Mais ce qui est certain, c'est que si nous n'avions pas agi ainsi, ils ne vivraient pas non plus en sécurité, en paix ou librement, puisqu'ils n'auraient probablement pas pu tenir face à la Russie, qui aurait pris le contrôle de cet État souverain, de cette démocratie.
C'est aussi cela qui se joue, en fin de compte : un État autoritaire essaie de faire entrer dans nos esprits que démocratie et État de droit riment avec faiblesse et indécision. En nous battant pour soutenir les Ukrainiens face à l'agresseur russe, nous nous battons aussi pour défendre nos valeurs, notre modèle démocratique et l'État de droit.

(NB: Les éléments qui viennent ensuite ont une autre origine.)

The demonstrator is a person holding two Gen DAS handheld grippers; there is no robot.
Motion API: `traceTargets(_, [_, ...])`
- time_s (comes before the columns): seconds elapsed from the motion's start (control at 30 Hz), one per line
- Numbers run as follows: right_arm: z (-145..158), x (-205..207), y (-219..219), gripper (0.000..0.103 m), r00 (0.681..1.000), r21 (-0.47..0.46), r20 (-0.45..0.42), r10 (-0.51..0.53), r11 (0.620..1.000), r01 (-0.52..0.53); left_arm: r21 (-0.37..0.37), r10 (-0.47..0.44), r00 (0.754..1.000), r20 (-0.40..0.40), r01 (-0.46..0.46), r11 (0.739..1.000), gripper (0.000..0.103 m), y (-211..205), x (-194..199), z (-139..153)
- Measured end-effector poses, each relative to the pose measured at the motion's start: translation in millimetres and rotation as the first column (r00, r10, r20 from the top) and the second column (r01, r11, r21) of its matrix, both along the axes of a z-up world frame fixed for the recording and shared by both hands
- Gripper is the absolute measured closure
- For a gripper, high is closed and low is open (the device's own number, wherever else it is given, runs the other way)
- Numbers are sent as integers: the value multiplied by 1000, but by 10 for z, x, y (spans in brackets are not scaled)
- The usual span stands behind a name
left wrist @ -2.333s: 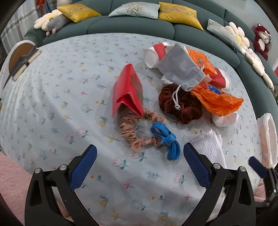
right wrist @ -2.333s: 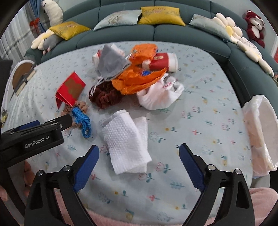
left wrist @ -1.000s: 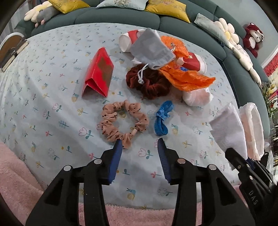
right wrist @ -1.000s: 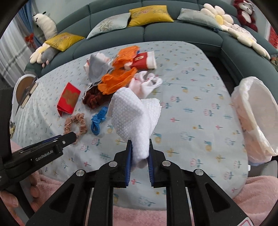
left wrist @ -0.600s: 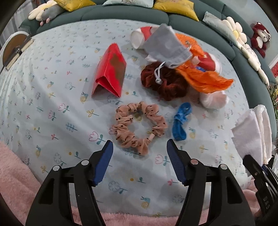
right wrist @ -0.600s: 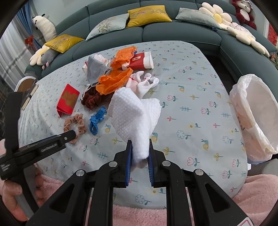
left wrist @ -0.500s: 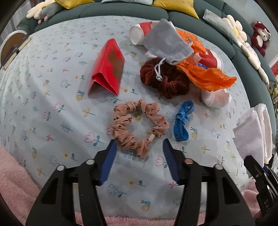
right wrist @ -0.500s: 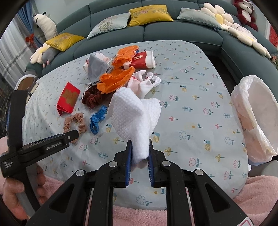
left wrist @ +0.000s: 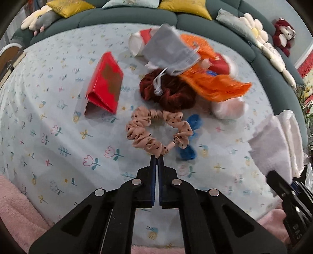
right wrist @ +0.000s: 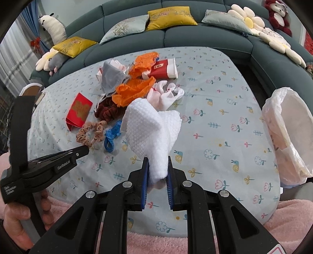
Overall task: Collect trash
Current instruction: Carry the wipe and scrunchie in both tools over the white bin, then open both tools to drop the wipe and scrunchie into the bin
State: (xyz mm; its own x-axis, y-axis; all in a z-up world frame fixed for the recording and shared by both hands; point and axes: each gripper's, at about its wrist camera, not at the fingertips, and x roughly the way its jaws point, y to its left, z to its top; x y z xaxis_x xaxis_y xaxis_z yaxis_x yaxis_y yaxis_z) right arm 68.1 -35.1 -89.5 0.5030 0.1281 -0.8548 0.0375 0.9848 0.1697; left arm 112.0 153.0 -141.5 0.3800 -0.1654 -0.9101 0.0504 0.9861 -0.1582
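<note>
My left gripper (left wrist: 157, 157) is shut on the near edge of a tan dotted scrunchie (left wrist: 154, 132), which lies on the flowered tablecloth (left wrist: 58, 121). The left gripper also shows in the right wrist view (right wrist: 86, 149), pinching the scrunchie (right wrist: 92, 132). My right gripper (right wrist: 158, 162) is shut on a white textured paper towel (right wrist: 152, 127) and holds it above the table. The towel also shows at the right of the left wrist view (left wrist: 272, 144). A white bag-lined trash bin (right wrist: 289, 132) stands at the table's right edge.
Near the scrunchie lie a blue ribbon (left wrist: 187, 152), a red envelope (left wrist: 105, 82), a dark red scrunchie (left wrist: 172, 93), a grey pouch (left wrist: 170, 50), orange plastic (left wrist: 217, 86), red-and-white cups (right wrist: 164, 69) and white crumpled plastic (right wrist: 166, 93). A green sofa with cushions (right wrist: 170, 15) curves behind.
My left gripper has closed on the tan scrunchie's near edge; half a second ago its jaws were open around it. The right gripper keeps holding the towel in about the same place.
</note>
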Motion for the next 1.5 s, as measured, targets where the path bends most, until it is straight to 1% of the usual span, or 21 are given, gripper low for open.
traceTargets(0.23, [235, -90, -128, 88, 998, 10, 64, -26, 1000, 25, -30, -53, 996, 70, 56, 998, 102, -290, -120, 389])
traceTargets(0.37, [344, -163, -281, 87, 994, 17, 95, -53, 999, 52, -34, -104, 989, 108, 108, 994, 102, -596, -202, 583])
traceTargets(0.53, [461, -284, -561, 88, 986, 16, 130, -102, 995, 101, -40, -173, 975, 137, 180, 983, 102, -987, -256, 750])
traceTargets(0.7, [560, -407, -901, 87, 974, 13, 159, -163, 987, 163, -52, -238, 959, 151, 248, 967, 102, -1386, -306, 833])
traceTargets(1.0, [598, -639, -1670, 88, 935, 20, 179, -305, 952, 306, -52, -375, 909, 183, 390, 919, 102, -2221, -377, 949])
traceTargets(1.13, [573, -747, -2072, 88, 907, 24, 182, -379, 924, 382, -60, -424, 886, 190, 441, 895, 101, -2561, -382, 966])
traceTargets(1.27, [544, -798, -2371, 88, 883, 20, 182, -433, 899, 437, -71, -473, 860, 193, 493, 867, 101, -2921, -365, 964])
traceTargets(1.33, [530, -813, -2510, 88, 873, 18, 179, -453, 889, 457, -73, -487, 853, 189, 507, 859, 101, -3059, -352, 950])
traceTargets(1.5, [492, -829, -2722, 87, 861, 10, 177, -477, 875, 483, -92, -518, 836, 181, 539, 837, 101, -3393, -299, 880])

Vous avez vous-même rappelé, monsieur Chassaigne, les déclarations de responsables allemands et britanniques évoquant leurs craintes. Je mentionnais tout à l'heure le choix de la Suède et de la Finlande de rejoindre l'Otan, alors que ces pays l'avaient jusqu'alors toujours refusé. C'est bien parce que chacun est convaincu que derrière l'Ukraine, c'est nous ! Si nous acceptons que la Russie prenne le contrôle de l'Ukraine, demain ce sont des pays membres de l'Union européenne qui pourraient être visés – et peut-être le nôtre.
Je n'ai pas envie que ma génération et celles qui suivront grandissent avec l'idée que la loi du plus fort peut à nouveau s'appliquer en géopolitique. Je ne veux pas que nous nous disions qu'un État autoritaire peut prendre le contrôle d'un État démocratique par la force et par les armes.